K consolida el neo - kirchnerismo

Por Eduardo Tagliaferro.

Mientras la oposición debate la ley de medios, el ex presidente discute poder. Sin obstáculos, se amarró a la Casa Rosada con el apoyo de los bloques de centroizquierda.

"Hagan bien la cuenta. Después del 10 de diciembre no van a ser la mayoría parlamentaria", le dijo hace pocos días atrás el titular del bloque K, Agustín Rossi, al diputado opositor de Unión PRO, Federico Pinedo. Dicha en pleno debate televisivo la frase no era solamente una chicana política. Para el kirchnerismo, la derrota electoral del 28 de junio es un dato tan lejano que parece no haber ocurrido. De hecho, ayer, a la hora de votar la nueva ley de medios consiguió una cantidad de votos que ni siquiera logró en sus mejores tiempos. El amplio resultado tiene una clara explicación política. Néstor Kirchner avanza porque no encuentra obstáculos.
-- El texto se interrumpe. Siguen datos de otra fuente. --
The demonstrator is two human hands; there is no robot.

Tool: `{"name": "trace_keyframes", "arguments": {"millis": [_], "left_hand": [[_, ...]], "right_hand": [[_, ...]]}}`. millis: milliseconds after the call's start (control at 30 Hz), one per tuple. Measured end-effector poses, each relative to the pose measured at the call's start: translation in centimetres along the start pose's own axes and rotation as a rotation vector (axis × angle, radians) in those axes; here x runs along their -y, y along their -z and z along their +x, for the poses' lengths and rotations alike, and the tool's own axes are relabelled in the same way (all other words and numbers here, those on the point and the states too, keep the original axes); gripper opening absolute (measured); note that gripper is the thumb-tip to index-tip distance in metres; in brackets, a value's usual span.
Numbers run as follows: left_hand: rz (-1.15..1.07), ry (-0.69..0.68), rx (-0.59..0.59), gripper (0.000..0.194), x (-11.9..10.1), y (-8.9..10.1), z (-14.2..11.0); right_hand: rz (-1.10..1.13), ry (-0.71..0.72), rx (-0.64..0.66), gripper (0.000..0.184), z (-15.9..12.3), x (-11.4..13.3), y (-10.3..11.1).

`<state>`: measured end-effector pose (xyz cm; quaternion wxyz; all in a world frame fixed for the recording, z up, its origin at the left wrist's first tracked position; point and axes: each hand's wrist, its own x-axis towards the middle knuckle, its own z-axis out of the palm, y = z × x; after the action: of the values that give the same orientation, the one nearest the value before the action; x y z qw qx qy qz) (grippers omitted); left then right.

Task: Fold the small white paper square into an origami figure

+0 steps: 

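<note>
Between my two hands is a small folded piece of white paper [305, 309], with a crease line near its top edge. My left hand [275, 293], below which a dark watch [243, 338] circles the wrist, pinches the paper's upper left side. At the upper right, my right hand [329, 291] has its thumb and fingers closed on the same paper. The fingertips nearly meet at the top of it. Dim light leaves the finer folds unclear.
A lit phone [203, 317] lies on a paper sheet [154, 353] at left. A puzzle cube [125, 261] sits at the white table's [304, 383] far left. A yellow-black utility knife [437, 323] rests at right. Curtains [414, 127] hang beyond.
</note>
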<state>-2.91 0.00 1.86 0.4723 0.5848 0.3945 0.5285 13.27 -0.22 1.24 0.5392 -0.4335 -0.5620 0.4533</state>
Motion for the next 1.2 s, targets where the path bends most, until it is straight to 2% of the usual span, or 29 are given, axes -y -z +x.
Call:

La oposición política estalló por los aires por sus propias contradicciones y porque el kirchnerismo amarró a su lado a los bloques del denominado centroizquierda. Los mismos que ya le habían entregado al Gobierno: la estatización de los fondos jubilatorios manejados ahora a mano suelta por la ANSES, la estatización de Aerolíneas Argentinas, el adelantamiento de las elecciones por la existencia de una crisis política internacional y últimamente las facultades delegadas, que aumentan las herramientas y atribuciones del Gobierno.

La alianza del kirchnerismo con el espacio de centroizquierda del ex ARI, Eduardo Macaluse, y el diputado de la CTA, Claudio Lozano, ya la había preanunciado Cristina Fernández de Kirchner cuando en la rueda de prensa posterior a los comicios, la misma en la que destacó que el Frente para la Victoria se había impuesto en El Calafate, su lugar en el mundo, se desvivió en elogios hacia Fernando "Pino" Solanas, la gran sorpresa en las últimas elecciones porteñas. No es un secreto que Solanas piensa en una candidatura presidencial para 2011. Así se entiende que el cineasta haya desautorizado a Lozano cuando se discutieron las facultades delegadas. Anoche se presentó para avalar a los suyos. Para ello se desdijo de lo que había declarado por la mañana en varias emisoras.

A la hora de explicar el entendimiento de este sector con el oficialismo, un diputado opositor dijo a este diario que eso era posible porque ninguno de ellos "tenía un anclaje territorial o responsabilidades de gobierno". La definición no explica otras vueltas de campana. Coma la de los socialistas que se identifican con el gobernador santafesino Hermes Binner. Ayer en el Congreso se impuso el socialismo real. Por una sesión, salvo la cordobesa Laura Sesma, todos los socialistas fueron K. Algunos creyeron ver detrás del voto socialista las dificultades fiscales que Binner enfrenta en su provincia. Los seguidores de Juan B. Justo también pusieron en evidencia que el Acuerdo Cívico y Social –esa agrupación que reunió a los seguidores de Elisa Carrió, la UCR y el PS y que fue la segunda fuerza electoral el 28 de junio– ya no existe. Algo que los radicales también confirmaron. Cuando anunciaron que se retirarían del recinto por la serie de anormalidades que tuvo la sesión, los radicales lo hicieron al lado de los diputados del PRO y del peronismo disidente. La Coalición Cívica estuvo ausente de esa conferencia de prensa porque sus principales referentes estaban tratando de contener al diputado Horacio Alcuaz, identificado con Margarita Stolbizer, para que no termine votando con el kirchnerismo.

Mientras el resto discute una nueva ley de medios, Néstor Kirchner discute poder. Y es sabido que es más fácil retener el poder que conquistarlo. Conservar lo que se tiene sólo requiere determinación. En ese objetivo el discurso es apenas una anécdota. Por eso sus diputados dicen que después del 10 de diciembre seguirán siendo mayoría.